Description of the task>
Reading the listing below, restate each entry exactly as written.

Source data>
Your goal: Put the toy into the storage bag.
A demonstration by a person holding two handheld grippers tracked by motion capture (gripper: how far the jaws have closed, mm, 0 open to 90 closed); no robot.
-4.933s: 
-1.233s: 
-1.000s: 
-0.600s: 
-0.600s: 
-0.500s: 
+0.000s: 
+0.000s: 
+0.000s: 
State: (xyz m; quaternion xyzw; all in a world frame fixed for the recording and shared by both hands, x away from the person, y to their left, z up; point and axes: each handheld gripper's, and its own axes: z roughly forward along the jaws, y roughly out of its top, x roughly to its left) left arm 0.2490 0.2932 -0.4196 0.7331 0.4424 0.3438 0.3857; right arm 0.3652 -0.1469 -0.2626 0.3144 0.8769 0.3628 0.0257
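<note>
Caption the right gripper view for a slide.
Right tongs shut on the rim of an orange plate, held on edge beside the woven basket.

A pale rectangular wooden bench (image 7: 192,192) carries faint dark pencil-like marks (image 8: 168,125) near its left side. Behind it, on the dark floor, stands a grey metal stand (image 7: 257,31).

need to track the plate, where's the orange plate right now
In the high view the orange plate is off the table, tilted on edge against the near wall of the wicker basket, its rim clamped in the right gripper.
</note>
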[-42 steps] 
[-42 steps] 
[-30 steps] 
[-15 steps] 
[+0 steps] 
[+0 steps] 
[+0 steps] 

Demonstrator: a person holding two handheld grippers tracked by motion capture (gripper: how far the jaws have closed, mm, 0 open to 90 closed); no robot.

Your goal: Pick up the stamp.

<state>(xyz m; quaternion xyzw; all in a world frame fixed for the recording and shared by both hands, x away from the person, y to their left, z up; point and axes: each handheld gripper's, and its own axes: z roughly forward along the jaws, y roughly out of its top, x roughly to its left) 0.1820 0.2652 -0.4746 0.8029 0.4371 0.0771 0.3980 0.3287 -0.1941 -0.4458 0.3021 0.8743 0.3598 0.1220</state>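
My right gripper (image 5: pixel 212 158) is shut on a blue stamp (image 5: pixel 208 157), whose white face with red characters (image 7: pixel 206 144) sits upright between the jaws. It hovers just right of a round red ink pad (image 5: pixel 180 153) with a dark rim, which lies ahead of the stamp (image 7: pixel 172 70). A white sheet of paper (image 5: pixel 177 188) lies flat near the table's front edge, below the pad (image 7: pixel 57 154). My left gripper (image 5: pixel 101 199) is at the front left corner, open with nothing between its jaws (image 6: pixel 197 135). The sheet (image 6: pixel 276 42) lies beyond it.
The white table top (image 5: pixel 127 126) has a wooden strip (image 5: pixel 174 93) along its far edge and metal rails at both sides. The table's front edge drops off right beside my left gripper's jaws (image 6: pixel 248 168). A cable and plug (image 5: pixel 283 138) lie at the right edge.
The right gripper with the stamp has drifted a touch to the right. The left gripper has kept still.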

Response below>
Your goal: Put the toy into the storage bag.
A demonstration by a person holding two handheld grippers tracked by motion capture (gripper: how far the jaws have closed, mm, 0 open to 90 closed); no robot.
-4.933s: 
-1.233s: 
-1.000s: 
-0.600s: 
-0.600s: 
-0.500s: 
+0.000s: 
+0.000s: 
+0.000s: 
State: (xyz m; quaternion xyzw; all in a world frame fixed for the recording and shared by both hands, x away from the person, y to their left, z up; point and axes: each handheld gripper's, and its own axes: z roughly forward along the jaws, y roughly out of its top, x roughly to its left) left arm 0.2490 0.2932 -0.4196 0.7331 0.4424 0.3438 0.3857; right arm 0.3652 -0.1469 -0.2626 0.3144 0.8769 0.3628 0.0257
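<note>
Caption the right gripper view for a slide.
Right tongs shut on the rim of an orange plate, held on edge beside the woven basket.

A pale rectangular wooden bench (image 7: 192,192) carries faint dark pencil-like marks (image 8: 168,125) near its left side. Behind it, on the dark floor, stands a grey metal stand (image 7: 257,31).

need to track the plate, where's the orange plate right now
In the high view the orange plate is off the table, tilted on edge against the near wall of the wicker basket, its rim clamped in the right gripper.
</note>
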[-42 steps] 
[-42 steps] 
[-30 steps] 
[-15 steps] 
[+0 steps] 
[+0 steps] 
[+0 steps] 

Demonstrator: a person holding two handheld grippers tracked by motion capture (gripper: how far the jaws have closed, mm, 0 open to 90 closed); no robot.

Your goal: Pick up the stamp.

<state>(xyz m; quaternion xyzw; all in a world frame fixed for the recording and shared by both hands, x away from the person, y to their left, z up; point and axes: each handheld gripper's, and its own axes: z roughly forward along the jaws, y roughly out of its top, x roughly to its left) 0.1820 0.2652 -0.4746 0.8029 0.4371 0.0771 0.3980 0.3287 -0.1941 -0.4458 0.3021 0.8743 0.3598 0.1220</state>
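My right gripper (image 5: pixel 212 158) is shut on a blue stamp (image 5: pixel 208 157), whose white face with red characters (image 7: pixel 206 144) sits upright between the jaws. It hovers just right of a round red ink pad (image 5: pixel 180 153) with a dark rim, which lies ahead of the stamp (image 7: pixel 172 70). A white sheet of paper (image 5: pixel 177 188) lies flat near the table's front edge, below the pad (image 7: pixel 57 154). My left gripper (image 5: pixel 101 199) is at the front left corner, open with nothing between its jaws (image 6: pixel 197 135). The sheet (image 6: pixel 276 42) lies beyond it.
The white table top (image 5: pixel 127 126) has a wooden strip (image 5: pixel 174 93) along its far edge and metal rails at both sides. The table's front edge drops off right beside my left gripper's jaws (image 6: pixel 248 168). A cable and plug (image 5: pixel 283 138) lie at the right edge.
The right gripper with the stamp has drifted a touch to the right. The left gripper has kept still.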

Nothing further remains in the output.